LOCALISMO E “DECRESCITA SERENA”

Come tutti avranno capito, divertenti chiose a parte, il brano del Calomelano Enigmistico era estratto dal “Breve trattato sulla decrescita serena” di Serge Latouche (Bollati Boringhieri, 2008), che, sollecitato da un amico, ho avuto occasione di leggere recentemente. Nonostante non si tratti di una novità, mi preme pubblicare alcuni scarni commenti sul tema.

Nel libro si tratta di una “utopia concreta”, ben più radicale della “crescita sostenibile”; vi si mette in discussione proprio il fondamento dell’economia capitalista: la crescita continua, indispensabile al sistema, del PIL, della produzione, del consumo. La critica viene espressa da un punto di vista ecologico prima che sociale o politico: l’enfasi è posta sulle risorse non rinnovabili (acqua, petrolio, foreste, aria), che, qualora fossero consumate dai paesi in via di sviluppo in quantità simili a quelle dei paesi industrializzati, sarebbero presto esaurite. Il libro prende in considerazione anche gli strumenti per sostenere la crescita: la pubblicità, l’obsolescenza programmata delle merci e il credito al consumo; mette in evidenza alcune delle storture che ne derivano: l’aumento del tempo di lavoro pur in presenza di consistenti aumenti di produttività, le follie del mercato alimentare, la prevalenza della grande distribuzione e la dittatura dei suoi uffici acquisti. Fin qui, per quanto mi riguarda, non posso che concordare.

Ho al contrario più di una perplessità sul versante delle soluzioni proposte.
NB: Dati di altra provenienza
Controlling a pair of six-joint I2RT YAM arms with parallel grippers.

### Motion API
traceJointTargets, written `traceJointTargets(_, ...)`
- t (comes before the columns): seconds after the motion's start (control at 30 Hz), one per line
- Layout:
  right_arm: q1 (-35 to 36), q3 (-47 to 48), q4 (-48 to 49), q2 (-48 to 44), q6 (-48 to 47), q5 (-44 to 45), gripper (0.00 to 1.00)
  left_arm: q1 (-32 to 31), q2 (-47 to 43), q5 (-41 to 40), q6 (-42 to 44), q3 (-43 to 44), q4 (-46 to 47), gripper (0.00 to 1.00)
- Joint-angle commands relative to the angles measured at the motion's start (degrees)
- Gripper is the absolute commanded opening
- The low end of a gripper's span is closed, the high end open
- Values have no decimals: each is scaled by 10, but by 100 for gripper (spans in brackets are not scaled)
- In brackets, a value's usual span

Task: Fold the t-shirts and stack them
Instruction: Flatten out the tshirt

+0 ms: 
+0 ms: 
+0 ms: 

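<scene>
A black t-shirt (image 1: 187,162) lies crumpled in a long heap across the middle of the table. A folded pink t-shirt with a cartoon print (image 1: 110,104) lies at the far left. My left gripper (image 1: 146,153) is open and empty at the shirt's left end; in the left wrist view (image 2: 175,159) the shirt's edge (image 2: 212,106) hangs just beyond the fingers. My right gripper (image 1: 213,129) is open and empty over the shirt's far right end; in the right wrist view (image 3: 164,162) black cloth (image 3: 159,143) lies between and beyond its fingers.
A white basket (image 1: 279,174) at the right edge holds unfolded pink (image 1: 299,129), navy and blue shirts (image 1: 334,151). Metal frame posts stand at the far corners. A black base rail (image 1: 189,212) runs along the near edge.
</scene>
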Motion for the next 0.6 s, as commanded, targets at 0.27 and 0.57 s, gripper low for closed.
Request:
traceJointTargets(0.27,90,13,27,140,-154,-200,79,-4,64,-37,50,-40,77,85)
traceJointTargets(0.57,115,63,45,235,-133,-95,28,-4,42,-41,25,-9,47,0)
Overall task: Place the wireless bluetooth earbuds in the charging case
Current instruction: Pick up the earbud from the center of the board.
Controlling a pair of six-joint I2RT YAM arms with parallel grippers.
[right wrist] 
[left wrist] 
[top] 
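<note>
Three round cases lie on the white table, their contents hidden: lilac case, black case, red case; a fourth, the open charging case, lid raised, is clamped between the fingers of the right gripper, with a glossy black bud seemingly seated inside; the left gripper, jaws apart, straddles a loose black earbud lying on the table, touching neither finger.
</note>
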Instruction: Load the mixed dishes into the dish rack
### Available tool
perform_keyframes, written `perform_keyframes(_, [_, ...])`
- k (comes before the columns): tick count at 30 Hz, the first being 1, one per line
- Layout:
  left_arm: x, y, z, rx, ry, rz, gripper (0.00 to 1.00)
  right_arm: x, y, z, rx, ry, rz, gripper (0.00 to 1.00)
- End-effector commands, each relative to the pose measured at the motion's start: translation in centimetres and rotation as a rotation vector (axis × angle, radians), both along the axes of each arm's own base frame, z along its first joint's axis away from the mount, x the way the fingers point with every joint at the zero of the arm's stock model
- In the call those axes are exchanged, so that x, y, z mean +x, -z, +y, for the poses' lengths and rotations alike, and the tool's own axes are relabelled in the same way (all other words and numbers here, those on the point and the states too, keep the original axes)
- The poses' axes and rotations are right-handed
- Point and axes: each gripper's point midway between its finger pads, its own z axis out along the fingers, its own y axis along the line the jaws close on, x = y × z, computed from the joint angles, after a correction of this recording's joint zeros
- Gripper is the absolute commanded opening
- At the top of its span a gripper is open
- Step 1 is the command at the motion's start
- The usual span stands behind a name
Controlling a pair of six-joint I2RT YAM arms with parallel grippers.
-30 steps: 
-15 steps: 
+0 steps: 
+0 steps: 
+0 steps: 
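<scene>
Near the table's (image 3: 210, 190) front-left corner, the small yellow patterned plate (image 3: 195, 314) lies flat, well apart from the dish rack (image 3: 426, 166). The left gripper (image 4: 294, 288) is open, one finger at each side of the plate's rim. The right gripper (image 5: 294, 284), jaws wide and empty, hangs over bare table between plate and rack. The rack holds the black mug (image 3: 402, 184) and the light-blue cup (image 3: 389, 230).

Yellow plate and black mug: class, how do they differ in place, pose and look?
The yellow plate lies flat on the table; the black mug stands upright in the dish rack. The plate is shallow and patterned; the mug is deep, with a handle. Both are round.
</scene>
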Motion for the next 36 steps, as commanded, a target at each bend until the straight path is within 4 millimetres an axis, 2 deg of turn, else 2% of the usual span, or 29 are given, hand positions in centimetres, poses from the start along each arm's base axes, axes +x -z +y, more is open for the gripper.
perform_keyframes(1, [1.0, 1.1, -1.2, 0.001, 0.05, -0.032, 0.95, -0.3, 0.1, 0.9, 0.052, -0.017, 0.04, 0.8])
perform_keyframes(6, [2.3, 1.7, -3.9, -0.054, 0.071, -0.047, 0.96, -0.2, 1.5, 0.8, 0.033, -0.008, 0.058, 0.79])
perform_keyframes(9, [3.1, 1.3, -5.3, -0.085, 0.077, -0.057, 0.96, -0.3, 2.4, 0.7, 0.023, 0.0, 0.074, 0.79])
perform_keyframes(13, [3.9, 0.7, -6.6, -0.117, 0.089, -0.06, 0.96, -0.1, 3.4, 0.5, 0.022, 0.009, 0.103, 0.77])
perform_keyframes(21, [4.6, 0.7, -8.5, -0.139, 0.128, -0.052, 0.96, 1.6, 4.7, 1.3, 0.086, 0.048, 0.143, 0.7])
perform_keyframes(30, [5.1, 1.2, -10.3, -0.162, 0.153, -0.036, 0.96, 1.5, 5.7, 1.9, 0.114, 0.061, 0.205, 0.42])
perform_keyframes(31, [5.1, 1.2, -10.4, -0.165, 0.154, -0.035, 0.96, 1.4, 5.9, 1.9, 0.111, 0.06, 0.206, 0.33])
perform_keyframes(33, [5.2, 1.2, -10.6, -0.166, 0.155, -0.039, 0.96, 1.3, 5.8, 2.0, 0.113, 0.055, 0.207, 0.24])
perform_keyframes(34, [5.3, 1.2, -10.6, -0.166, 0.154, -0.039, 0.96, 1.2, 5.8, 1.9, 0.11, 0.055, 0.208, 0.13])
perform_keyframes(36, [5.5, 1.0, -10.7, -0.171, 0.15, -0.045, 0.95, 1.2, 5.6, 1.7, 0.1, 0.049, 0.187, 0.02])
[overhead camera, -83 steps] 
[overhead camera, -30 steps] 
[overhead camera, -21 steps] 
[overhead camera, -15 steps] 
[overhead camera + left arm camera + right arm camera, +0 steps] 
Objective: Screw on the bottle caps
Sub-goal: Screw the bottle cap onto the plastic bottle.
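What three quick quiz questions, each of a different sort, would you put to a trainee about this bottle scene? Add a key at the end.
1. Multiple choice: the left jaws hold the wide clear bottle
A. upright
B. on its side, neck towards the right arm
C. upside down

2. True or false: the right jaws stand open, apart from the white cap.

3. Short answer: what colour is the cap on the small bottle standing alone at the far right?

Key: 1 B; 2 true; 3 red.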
A parte la ripresa di alcune misure care alla sinistra antagonista (e a mio parere ben condivisibili), come la Tobin tax, una forte imposta sulla pubblicità e il computo corretto, nel prezzo delle merci, dei costi accessori nascosti (trasporto, energia, emissioni di CO2), la proposta forte riguarda proprio la “rilocalizzazione”.

Rilocalizzare significa fondare l’economia su “bioregioni”, omogenee geograficamente e culturalmente, che dovrebbero essere il più possibile autosufficienti, dal punto di vista alimentare (tramite l’agricoltura biologica, ovviamente) e non solo; utilizzare una propria moneta complementare; praticare, accanto a una generica solidarietà, un discreto protezionismo.    

Per completare il pensiero di Latouche, la riduzione dei consumi si rifletterebbe in una diminuzione dei tempi di lavoro, che non costituirebbe più il mezzo per la realizzazione personale, sostituito dalla “convivialità”, dalla conoscenza e dall’arte.

D’accordo: niente più pasta di Gragnano e kebab; vivremo d’arte e d’amore; ma in Padania, no! Se bioregione deve essere, che almeno sia la Provenza, l’Attica  o le Asturie.